Hoping to catch a ride to space on Blue Origin's New Shepard rocket? You better have a strong bladder because there will be no bathroom breaks.
At the 33rd annual Space Symposium on Wednesday, Blue Origin Founder and CEO Jeff Bezos offered up some fresh details about the New Shepard space exploration experience his company plans to begin offering brave travelers starting in 2018.
According to a report from Space.com, Bezos, who is also the founder and CEO of Amazon, said the trip from Earth to the Kármán line -- the boundary between Earth's atmosphere and space, located 62 miles (100 kilometers) above solid ground -- and back will take just 11 minutes.
Crewmembers and passengers will board the New Shepard about 30 minutes in advance, and there will be no bathrooms on board.
"Go to the bathroom in advance," Bezos said, according to the report. "The whole thing, from boarding until you're back on the ground, is probably 40 or 41 minutes. So you're going to be fine. You could dehydrate ever so slightly if you have a weak bladder."
Meanwhile, during the trip, passengers will relax and take in the views while sitting in cushy, reclined leather seats. Once the New Shepard reaches the Kármán line, passengers will be able to get out of their seats and enjoy about "four minutes of weightlessness" before heading back to Earth. The capsule itself has soft walls and handrails, so you don't get hurt while floating around.
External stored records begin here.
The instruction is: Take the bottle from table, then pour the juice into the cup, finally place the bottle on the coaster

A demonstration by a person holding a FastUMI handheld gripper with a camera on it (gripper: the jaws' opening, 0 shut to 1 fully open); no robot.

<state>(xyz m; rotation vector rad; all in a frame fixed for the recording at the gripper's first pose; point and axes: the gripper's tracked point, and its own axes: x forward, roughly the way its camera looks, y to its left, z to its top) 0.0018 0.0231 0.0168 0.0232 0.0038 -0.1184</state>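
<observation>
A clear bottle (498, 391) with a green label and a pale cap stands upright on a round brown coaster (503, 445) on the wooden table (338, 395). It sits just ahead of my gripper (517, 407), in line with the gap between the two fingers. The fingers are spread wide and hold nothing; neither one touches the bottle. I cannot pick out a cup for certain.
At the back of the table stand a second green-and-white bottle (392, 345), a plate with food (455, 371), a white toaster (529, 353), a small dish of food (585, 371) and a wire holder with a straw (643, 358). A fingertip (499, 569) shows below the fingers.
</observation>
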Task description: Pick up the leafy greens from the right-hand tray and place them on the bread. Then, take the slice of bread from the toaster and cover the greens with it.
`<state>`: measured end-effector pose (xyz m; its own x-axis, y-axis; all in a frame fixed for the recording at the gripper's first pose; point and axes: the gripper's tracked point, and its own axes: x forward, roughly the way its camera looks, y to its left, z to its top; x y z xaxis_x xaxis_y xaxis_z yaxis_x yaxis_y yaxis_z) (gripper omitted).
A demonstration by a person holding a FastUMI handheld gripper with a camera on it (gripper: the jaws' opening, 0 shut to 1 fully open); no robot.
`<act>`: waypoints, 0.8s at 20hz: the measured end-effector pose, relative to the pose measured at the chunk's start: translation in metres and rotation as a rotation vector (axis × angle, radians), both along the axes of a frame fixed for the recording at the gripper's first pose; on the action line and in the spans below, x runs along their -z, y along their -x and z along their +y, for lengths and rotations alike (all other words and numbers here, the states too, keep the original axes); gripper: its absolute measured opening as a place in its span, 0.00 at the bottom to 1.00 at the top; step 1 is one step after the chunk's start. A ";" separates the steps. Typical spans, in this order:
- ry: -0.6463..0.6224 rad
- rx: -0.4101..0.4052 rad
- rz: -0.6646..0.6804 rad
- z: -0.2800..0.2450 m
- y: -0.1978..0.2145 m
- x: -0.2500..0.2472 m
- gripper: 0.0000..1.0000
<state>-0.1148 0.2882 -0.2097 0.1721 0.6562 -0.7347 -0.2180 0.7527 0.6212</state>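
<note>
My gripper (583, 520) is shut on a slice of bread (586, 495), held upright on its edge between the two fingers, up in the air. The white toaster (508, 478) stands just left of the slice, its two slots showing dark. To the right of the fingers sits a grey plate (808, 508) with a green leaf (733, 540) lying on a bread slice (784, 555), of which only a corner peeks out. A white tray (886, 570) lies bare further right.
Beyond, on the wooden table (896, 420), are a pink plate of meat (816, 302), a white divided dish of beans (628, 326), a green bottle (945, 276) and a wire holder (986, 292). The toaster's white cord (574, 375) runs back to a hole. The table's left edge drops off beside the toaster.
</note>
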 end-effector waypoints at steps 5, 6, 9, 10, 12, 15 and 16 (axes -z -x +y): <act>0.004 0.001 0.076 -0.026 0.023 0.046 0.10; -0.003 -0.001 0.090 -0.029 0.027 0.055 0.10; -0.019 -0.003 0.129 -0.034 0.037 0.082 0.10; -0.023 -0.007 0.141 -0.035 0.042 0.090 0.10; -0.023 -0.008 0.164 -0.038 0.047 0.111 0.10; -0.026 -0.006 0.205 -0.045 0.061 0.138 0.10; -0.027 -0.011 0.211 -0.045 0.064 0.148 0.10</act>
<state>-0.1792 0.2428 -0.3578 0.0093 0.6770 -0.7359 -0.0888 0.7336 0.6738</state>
If all of this talk of floating in space has your stomach in knots, not to worry: Bezos said that shouldn't be an issue. The experience is so quick you probably won't even have time to get queasy.
"[People] don't throw up right away," Bezos said, according to the report. "We're not going to worry about it. … It's a delayed effect, and this journey takes 10 or 11 minutes. So you're going to be fine."
Blue Origin has been busy testing its rockets to prepare to start flying customers next year. The company around this time last year successfully launched and landed its New Shepard rocket for a third time, an impressive feat that further proves reusable rockets are now a reality.